→ **TASK GOAL**:
For the word "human", return each line of the data in which it occurs.

┌──

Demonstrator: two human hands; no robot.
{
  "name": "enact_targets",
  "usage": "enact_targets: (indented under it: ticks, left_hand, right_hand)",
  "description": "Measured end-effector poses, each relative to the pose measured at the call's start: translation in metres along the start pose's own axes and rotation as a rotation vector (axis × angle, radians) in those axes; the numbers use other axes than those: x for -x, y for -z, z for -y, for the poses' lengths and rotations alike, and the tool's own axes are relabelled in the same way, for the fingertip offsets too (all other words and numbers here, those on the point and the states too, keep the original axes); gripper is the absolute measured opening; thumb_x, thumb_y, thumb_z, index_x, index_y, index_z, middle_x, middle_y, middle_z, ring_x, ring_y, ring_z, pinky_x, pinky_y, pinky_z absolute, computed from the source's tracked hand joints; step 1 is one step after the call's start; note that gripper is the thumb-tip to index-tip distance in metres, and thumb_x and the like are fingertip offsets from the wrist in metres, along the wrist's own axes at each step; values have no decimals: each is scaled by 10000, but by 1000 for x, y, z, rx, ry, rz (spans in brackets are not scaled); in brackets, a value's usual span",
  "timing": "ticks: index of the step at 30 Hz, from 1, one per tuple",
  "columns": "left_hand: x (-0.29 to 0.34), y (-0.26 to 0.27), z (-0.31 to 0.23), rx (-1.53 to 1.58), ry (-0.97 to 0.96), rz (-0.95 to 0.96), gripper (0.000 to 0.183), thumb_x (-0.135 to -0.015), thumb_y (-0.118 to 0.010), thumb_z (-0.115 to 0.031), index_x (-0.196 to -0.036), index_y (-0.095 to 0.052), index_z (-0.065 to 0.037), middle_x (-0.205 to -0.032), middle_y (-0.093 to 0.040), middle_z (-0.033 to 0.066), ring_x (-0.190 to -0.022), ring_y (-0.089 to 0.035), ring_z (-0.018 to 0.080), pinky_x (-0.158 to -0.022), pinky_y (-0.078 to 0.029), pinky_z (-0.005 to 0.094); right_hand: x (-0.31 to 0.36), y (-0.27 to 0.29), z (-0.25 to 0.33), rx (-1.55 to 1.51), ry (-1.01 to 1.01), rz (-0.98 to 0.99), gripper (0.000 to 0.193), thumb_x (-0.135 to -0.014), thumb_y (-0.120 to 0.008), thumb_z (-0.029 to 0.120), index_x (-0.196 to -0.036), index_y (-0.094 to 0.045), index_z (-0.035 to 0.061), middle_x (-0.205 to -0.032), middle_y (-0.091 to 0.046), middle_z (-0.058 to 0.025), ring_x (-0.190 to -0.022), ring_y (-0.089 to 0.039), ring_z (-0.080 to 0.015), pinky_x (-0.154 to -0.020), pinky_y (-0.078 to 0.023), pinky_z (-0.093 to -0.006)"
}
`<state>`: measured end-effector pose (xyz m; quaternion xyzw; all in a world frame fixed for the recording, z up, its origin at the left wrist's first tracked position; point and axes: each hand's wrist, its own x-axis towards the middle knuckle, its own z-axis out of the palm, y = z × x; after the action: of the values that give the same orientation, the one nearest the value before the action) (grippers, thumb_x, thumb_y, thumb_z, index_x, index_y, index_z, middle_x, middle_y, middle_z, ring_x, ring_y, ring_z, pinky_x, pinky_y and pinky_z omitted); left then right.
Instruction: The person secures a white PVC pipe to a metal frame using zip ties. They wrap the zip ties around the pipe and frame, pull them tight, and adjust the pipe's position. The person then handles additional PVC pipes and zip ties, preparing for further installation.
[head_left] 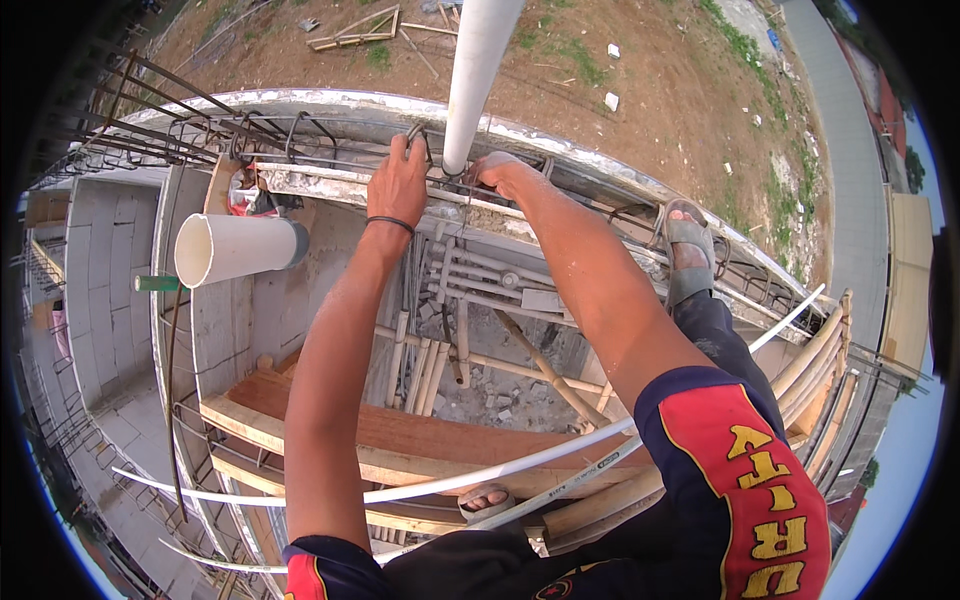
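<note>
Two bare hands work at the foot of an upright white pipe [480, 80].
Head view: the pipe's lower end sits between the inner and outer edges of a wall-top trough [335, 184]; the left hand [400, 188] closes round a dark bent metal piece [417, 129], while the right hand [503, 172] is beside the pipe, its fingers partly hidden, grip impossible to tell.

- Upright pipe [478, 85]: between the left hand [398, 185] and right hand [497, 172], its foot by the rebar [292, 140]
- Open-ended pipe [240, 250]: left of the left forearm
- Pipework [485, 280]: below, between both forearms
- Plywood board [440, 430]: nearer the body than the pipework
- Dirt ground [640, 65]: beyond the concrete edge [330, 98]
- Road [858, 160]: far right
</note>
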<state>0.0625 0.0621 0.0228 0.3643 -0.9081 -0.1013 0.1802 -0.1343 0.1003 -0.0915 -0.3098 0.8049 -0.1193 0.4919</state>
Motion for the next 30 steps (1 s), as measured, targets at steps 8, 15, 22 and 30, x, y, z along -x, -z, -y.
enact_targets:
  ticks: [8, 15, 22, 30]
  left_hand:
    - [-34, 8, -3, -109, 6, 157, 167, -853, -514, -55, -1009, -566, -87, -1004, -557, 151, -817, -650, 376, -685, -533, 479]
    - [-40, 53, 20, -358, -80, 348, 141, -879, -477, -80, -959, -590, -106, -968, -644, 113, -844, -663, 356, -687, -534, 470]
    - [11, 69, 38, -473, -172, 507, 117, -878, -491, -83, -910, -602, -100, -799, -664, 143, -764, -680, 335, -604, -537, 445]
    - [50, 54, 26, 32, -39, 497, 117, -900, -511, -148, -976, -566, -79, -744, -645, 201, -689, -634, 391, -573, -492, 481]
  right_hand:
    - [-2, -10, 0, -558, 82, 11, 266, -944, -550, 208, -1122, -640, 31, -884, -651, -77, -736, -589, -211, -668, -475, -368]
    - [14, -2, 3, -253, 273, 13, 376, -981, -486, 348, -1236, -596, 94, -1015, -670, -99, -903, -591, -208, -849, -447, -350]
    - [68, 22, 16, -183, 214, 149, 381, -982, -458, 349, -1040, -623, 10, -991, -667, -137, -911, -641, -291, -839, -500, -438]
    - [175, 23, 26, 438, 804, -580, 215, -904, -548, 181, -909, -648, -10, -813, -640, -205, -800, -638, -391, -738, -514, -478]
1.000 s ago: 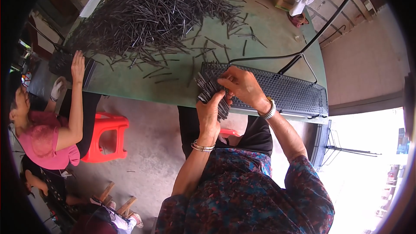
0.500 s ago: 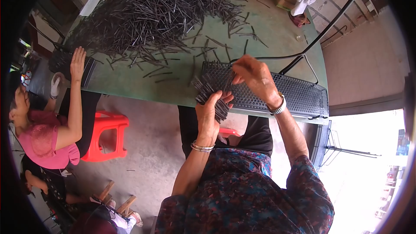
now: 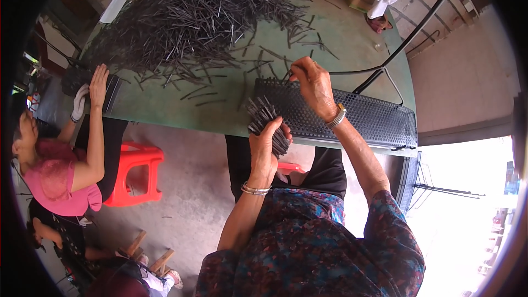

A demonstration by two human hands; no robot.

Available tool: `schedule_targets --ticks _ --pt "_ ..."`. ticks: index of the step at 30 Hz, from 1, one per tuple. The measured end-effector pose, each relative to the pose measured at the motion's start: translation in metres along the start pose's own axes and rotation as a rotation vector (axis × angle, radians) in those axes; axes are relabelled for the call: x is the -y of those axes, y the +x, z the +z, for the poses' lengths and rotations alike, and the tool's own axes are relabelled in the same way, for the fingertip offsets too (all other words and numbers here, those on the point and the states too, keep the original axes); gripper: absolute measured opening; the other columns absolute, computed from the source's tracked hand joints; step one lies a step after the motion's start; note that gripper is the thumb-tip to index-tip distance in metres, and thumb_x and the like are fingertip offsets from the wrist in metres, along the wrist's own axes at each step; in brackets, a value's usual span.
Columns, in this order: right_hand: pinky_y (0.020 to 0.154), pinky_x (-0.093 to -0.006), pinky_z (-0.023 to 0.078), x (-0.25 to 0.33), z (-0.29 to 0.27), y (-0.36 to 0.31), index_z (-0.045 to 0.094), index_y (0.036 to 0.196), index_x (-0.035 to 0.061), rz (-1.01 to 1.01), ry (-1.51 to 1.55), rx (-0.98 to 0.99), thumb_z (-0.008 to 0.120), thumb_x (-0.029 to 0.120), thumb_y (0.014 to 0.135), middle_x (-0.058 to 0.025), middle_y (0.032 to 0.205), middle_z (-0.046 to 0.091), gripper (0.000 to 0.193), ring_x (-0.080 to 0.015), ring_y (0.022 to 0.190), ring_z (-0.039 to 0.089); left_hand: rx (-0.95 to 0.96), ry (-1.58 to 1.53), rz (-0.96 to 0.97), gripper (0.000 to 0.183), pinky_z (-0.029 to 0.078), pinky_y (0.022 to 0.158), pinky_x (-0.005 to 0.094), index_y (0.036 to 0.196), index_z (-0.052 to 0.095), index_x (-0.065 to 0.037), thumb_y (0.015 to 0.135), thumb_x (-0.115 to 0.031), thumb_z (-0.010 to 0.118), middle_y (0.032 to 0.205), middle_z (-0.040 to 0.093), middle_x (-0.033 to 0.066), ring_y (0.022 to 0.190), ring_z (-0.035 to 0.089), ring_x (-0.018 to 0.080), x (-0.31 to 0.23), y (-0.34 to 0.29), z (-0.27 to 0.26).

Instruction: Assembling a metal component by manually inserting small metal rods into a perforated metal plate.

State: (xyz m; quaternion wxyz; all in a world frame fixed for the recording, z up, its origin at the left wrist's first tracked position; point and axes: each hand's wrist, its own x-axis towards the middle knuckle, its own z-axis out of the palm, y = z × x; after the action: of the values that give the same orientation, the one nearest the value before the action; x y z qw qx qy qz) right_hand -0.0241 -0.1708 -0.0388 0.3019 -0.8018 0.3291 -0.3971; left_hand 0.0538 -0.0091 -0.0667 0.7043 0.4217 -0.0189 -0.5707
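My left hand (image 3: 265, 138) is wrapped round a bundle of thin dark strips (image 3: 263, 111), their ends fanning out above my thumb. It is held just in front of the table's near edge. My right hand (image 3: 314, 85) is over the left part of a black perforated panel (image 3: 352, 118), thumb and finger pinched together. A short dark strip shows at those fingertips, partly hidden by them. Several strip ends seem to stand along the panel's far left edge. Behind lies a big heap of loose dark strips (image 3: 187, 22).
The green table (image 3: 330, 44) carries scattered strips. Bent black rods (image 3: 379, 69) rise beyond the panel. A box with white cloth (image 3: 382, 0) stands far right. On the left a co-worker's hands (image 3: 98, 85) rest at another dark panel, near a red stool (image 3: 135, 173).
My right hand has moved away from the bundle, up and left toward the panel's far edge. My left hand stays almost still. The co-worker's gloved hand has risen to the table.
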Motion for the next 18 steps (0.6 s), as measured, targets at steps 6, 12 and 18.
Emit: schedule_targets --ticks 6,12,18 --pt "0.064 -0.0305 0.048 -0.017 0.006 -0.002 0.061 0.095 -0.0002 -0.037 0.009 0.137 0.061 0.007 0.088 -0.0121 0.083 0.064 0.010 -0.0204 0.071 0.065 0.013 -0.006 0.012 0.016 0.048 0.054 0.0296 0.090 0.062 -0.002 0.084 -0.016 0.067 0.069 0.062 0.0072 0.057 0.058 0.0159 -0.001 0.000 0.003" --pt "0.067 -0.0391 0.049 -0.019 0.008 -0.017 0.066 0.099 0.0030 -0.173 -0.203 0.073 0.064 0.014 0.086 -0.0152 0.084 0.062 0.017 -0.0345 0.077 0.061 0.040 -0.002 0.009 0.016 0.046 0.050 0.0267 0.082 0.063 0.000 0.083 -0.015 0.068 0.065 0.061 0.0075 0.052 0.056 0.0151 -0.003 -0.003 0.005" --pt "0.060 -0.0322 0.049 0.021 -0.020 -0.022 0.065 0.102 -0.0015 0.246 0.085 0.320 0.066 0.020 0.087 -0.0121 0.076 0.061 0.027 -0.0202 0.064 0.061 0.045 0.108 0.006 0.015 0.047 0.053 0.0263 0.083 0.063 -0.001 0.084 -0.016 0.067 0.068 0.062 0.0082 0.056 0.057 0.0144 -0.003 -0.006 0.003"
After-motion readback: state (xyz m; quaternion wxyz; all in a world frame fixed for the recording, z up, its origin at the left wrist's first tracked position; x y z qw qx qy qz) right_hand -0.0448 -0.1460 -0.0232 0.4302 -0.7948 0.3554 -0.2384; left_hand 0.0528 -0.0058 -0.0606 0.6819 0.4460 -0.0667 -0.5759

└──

→ **EXERCISE OUTPUT**:
Demonstrator: two human hands; no robot.
A demonstration by two human hands; no robot.

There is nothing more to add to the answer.